# Matrix decomposition

###### COMP4670/8600 - Statistical Machine Learning - Tutorial

Setting up the environment

In [1]:
import matplotlib.pyplot as plt
import numpy as np
import scipy.optimize as opt
import pickle

%matplotlib inline

In D:\Anaconda3\lib\site-packages\matplotlib\mpl-data\stylelib\_classic_test.mplstyle: 
The savefig.frameon rcparam was deprecated in Matplotlib 3.1 and will be removed in 3.3.
In D:\Anaconda3\lib\site-packages\matplotlib\mpl-data\stylelib\_classic_test.mplstyle: 
The verbose.level rcparam was deprecated in Matplotlib 3.1 and will be removed in 3.3.
In D:\Anaconda3\lib\site-packages\matplotlib\mpl-data\stylelib\_classic_test.mplstyle: 
The verbose.fileo rcparam was deprecated in Matplotlib 3.1 and will be removed in 3.3.

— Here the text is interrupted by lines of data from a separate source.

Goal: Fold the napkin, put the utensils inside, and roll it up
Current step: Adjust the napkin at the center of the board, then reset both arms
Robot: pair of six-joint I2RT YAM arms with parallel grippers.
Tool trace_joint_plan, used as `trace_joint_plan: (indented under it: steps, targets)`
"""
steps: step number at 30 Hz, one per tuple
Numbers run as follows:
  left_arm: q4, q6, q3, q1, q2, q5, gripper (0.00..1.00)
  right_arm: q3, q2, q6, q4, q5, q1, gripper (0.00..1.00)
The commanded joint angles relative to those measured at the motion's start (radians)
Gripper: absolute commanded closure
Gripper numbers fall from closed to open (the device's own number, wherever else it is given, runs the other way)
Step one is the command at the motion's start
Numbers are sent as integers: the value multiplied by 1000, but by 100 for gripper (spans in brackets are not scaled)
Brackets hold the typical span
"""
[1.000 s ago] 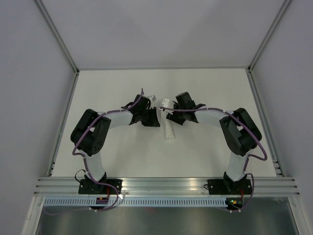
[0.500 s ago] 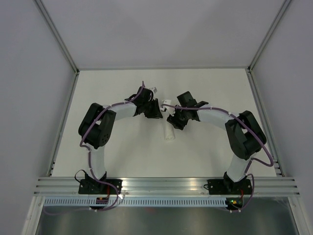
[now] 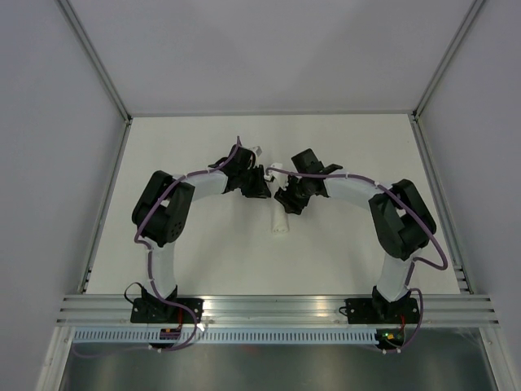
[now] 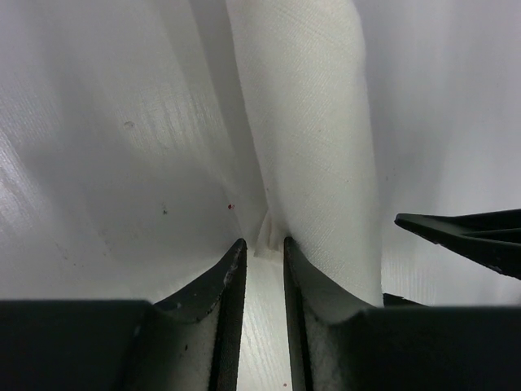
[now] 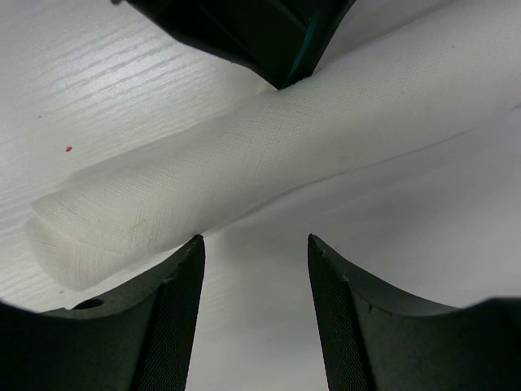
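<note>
1. Off-white table (image 3: 203,261) boxed in by grey walls; both arms reach to the middle, heads close together.
2. Napkin (image 3: 280,221) lies mid-table as a white roll, long axis running near-to-far in the top view. Its far part sits under the two grippers and its near end pokes out toward the bases.
3. Utensils: none visible (maybe inside the roll, cannot tell).
4. Left gripper (image 4: 262,244): jaws almost together, with a small tuck of cloth right at the tips. It looks like a pinch on the napkin's edge, at the side of the roll.
5. Right gripper (image 5: 255,244): jaws spread with nothing between them. The roll crosses just beyond the tips on a diagonal, and I see no contact.
6. Handling, my read: light and soft, with a fine weave showing, so some grip for the pads. It has no stiffness of its own, so the roll will sag if lifted by one end and loosen if the outer flap is freed.
7. If cutlery is inside, the roll would be stiffer along its length, and the pieces could slide out of an open end when tipped (keep it level).
8. Where to hold: across the body near mid-length, one jaw each side, so all layers get pressed together. A nip on the loose edge catches only the outer layer and may peel it open.
9. Stage: rolling looks about finished; what is left seems to be securing the flap and letting go cleanly.
</note>
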Motion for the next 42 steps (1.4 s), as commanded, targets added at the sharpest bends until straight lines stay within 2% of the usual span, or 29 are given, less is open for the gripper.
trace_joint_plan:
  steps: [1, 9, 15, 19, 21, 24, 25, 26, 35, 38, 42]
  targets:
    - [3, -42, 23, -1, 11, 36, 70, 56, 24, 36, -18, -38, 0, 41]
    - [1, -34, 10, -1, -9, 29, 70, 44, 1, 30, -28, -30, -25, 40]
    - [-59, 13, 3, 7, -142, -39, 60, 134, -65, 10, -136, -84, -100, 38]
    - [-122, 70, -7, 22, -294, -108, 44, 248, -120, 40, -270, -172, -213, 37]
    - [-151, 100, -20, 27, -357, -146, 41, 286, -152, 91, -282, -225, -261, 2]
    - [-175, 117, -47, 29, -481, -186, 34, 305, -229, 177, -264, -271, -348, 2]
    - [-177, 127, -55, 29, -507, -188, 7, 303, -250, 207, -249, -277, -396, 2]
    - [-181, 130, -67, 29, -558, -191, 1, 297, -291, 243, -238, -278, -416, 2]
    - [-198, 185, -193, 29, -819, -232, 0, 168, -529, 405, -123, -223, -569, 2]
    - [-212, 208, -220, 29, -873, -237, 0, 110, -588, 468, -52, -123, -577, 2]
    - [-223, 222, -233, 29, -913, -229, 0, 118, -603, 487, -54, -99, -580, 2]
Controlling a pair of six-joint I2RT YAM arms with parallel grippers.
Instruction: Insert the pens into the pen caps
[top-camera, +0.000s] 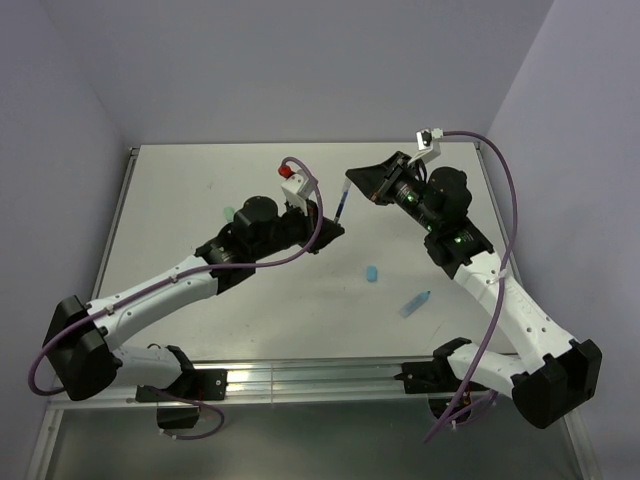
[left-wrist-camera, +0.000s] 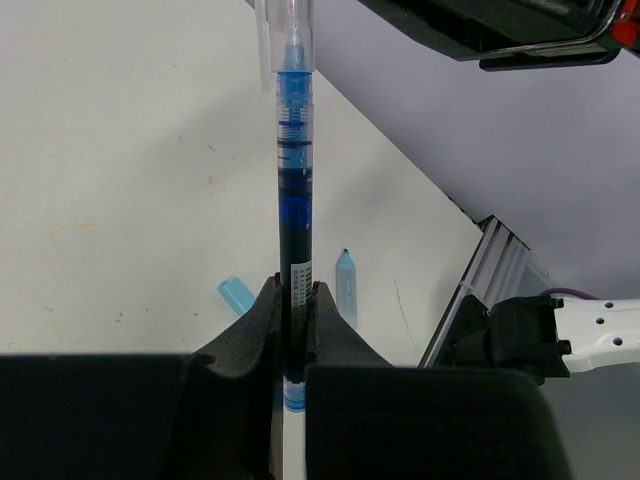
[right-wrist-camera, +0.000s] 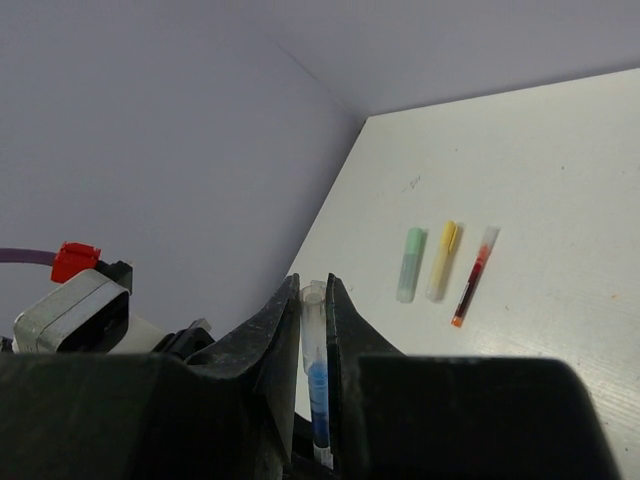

## Vectors, matrices and operations in Python

The `numpy` library allows us to conveniently represent and work with vectors, matrices and tensors in higher dimensions. It supports many operations in linear algebra and will be used in the assignments this semester.

If you are unfamiliar with `numpy`, we highly recommend you spend sometime familiarising yourself with it, especially by consulting [its documentation](https://numpy.org/doc/stable/reference/index.html). If you are confident with it, you can skip this section.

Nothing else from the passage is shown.